● WORK REQUEST
What you return must match the listing word for word.

>>>>

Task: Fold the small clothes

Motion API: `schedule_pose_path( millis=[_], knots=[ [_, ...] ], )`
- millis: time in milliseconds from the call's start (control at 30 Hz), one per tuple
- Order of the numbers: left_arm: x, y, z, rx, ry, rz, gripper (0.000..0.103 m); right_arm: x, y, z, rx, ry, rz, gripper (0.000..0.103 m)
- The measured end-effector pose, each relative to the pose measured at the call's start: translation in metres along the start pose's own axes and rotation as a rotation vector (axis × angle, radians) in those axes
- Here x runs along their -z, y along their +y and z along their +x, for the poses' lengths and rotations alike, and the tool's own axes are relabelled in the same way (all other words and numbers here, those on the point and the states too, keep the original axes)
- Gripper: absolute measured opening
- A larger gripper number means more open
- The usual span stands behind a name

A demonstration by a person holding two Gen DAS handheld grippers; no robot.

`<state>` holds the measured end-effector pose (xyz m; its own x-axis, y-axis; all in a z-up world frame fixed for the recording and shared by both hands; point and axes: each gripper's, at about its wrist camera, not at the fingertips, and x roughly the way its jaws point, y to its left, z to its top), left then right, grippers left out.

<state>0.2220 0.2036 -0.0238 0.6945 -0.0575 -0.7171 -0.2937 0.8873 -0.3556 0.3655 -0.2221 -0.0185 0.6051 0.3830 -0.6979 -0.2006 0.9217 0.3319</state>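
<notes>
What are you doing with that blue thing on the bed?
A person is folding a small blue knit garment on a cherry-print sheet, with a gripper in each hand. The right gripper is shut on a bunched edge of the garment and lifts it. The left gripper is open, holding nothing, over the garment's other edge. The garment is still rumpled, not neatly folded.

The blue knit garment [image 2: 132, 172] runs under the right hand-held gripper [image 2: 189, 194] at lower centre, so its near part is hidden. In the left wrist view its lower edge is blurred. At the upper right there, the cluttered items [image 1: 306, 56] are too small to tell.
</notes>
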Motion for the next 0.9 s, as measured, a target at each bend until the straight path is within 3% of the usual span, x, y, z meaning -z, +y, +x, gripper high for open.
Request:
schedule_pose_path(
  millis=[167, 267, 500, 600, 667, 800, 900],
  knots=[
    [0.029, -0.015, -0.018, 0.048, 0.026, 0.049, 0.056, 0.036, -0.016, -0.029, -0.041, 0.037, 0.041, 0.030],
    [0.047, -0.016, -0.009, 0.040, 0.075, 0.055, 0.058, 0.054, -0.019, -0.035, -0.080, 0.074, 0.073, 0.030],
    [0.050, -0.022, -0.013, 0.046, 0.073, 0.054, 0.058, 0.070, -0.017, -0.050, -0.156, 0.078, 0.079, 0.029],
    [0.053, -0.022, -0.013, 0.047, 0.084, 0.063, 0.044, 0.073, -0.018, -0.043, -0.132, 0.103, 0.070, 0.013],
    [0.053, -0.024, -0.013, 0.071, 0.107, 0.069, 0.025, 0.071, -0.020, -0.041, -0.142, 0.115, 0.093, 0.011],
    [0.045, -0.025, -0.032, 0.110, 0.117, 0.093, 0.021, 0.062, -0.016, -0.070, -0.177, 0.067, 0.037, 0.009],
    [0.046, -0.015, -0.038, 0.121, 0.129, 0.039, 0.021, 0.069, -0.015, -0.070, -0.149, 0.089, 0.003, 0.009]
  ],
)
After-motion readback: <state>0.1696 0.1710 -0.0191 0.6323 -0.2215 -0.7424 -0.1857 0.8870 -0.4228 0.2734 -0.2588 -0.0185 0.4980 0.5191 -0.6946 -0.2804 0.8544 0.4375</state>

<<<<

● SOLUTION
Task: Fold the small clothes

Motion API: `schedule_pose_path( millis=[_], knots=[ [_, ...] ], )`
- millis: time in milliseconds from the call's start (control at 30 Hz), one per tuple
- Order of the numbers: left_arm: x, y, z, rx, ry, rz, gripper (0.000..0.103 m); right_arm: x, y, z, rx, ry, rz, gripper (0.000..0.103 m)
- The measured end-effector pose, each relative to the pose measured at the call's start: translation in metres along the start pose's own axes and rotation as a rotation vector (axis × angle, radians) in those axes
- Here x runs along their -z, y along their +y and z along their +x, for the poses' lengths and rotations alike, and the tool's own axes are relabelled in the same way (all other words and numbers here, those on the point and the states too, keep the original axes)
- Gripper: absolute measured opening
- A larger gripper number means more open
- The usual span stands behind a name

A demonstration by a person holding two Gen DAS handheld grippers; no robot.

`<state>` holds the measured end-effector pose (xyz m; its own x-axis, y-axis; all in a z-up world frame fixed for the recording and shared by both hands; point and axes: each gripper's, at about its wrist camera, not at the fingertips, and x roughly the way its jaws point, y to its left, z to its top), left then right, grippers left out.

<state>0.2220 0.2036 -0.0238 0.6945 -0.0575 -0.7171 -0.2937 0.8873 -0.3556 0.3655 -0.2221 -0.0185 0.6051 0.3830 -0.6979 -0.2006 0.9217 0.3319</state>
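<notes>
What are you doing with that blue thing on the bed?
A person is folding a small blue knit garment on a cherry-print sheet, with a gripper in each hand. The right gripper is shut on a bunched edge of the garment and lifts it. The left gripper is open, holding nothing, over the garment's other edge. The garment is still rumpled, not neatly folded.

The blue knit garment [image 2: 132, 172] runs under the right hand-held gripper [image 2: 189, 194] at lower centre, so its near part is hidden. In the left wrist view its lower edge is blurred. At the upper right there, the cluttered items [image 1: 306, 56] are too small to tell.
</notes>
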Motion for the next 0.9 s, as measured, a target at each bend until the straight path is within 3% of the usual span, x, y, z meaning -z, +y, +x, gripper high for open.
Request:
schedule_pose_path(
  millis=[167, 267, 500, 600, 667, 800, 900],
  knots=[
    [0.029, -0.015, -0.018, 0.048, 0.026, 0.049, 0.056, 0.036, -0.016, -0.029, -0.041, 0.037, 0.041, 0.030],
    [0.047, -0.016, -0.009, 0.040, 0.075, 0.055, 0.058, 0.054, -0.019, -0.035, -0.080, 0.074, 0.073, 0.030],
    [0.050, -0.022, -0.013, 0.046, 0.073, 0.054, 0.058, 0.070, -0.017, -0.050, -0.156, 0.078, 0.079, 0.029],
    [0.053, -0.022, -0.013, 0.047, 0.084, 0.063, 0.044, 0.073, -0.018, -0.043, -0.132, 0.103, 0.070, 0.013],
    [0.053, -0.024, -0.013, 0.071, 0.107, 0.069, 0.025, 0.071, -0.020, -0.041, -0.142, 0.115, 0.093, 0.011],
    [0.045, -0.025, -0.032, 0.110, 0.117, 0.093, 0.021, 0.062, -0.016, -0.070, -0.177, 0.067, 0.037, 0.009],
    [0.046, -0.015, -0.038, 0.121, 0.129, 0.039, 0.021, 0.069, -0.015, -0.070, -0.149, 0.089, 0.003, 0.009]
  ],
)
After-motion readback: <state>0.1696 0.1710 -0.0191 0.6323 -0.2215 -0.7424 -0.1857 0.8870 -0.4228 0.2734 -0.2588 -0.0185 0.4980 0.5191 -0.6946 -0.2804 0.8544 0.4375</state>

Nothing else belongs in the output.